Ia menjelaskan bahwa pengalaman Orwell tersebut bukan rekaan, melainkan kesaksian langsung atas kehancuran pasca-Perang Dunia II.
"Ungkapan itu tentu berangkat dari memori buruk ketika yang bersangkutan menyaksikan puing-puing kehancuran di akhir Perang Dunia Kedua di Jerman. Begitu kesimpulannya, kalau kita menyaksikan dan menjelajahi kehancuran dan penderitaan manusia yang sangat ekstrim," ungkap SBY.

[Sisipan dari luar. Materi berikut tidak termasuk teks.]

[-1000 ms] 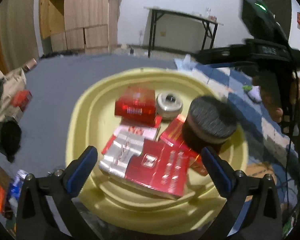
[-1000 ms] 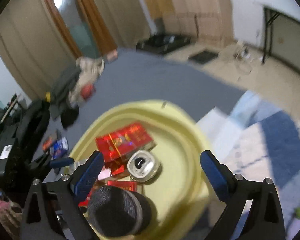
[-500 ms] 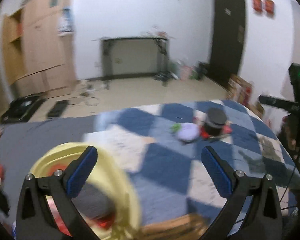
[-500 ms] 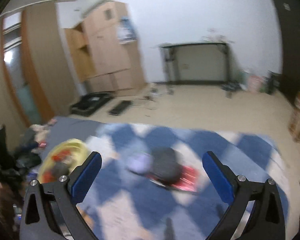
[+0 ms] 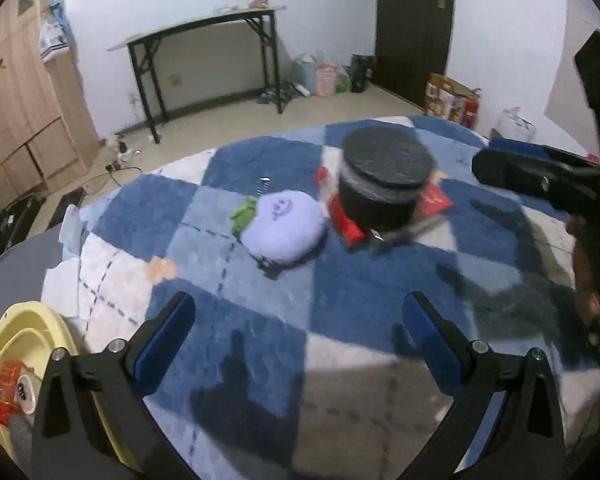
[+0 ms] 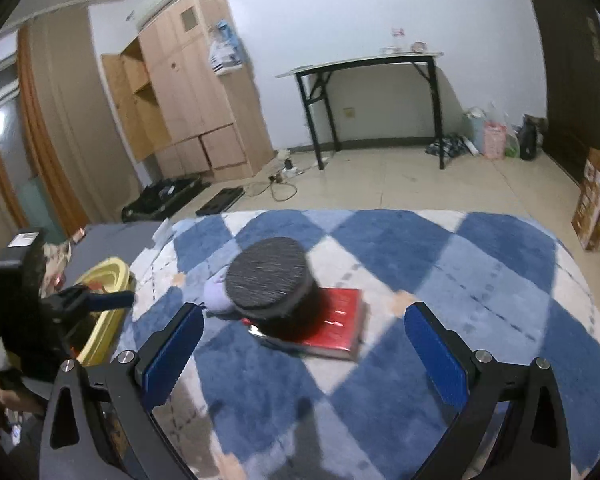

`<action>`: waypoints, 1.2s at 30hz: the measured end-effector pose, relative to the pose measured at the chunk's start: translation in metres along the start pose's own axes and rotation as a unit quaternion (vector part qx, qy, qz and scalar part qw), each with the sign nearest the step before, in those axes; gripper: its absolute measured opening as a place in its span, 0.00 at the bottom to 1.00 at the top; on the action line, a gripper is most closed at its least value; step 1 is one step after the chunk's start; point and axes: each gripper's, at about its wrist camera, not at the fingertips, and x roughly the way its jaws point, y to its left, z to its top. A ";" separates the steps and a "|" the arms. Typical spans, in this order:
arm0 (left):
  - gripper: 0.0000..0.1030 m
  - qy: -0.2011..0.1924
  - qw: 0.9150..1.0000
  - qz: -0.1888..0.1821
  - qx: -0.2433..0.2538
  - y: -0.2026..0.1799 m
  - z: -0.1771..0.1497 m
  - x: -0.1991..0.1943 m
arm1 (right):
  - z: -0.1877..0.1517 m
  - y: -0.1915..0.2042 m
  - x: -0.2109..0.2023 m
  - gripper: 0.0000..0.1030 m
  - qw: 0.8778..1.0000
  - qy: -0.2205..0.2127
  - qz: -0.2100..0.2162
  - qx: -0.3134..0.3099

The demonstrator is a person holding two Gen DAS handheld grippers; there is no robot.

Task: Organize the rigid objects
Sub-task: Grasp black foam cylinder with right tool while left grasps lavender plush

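Both grippers empty, jaws spread wide. My right gripper (image 6: pixel 304 344) faces the black round container (image 6: pixel 274 292), which sits on a red flat box (image 6: pixel 340 330) on the blue checked blanket (image 6: pixel 480 280). Left gripper (image 5: pixel 300 332) hangs over the blanket nearer the yellow basin (image 5: pixel 8 328), which holds red boxes. A purple plush (image 5: pixel 284 226) lies just beside the container. Risks as I judge them: the container is broad, so the pads may slip off its round wall; lifting could drag the red box; soft bedding may tip it.
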 end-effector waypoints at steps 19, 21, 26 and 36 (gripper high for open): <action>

Mengutip sejarah revolusi di Prancis, SBY menyebut pemimpin-pemimpin seperti Louis XIV dan Louis XVI yang menempatkan diri di atas hukum, menjadi contoh nyata kegagalan yang harus dihindari oleh pemimpin masa kini.
"Bahkan dikatakan 'L'état c'est moi', negara adalah saya, hukum adalah saya, konstitusi adalah saya, keadilan adalah saya, suara rakyat adalah saya, jangan-jangan mengatakan Tuhan adalah saya. Ini yang sejarah melakukan koreksi terus-menerus dan terjadi di banyak belahan bumi,” bebernya.
Penutup refleksi SBY pun menekankan pentingnya berpikir strategis dan humanis dalam pengambilan keputusan pemimpin.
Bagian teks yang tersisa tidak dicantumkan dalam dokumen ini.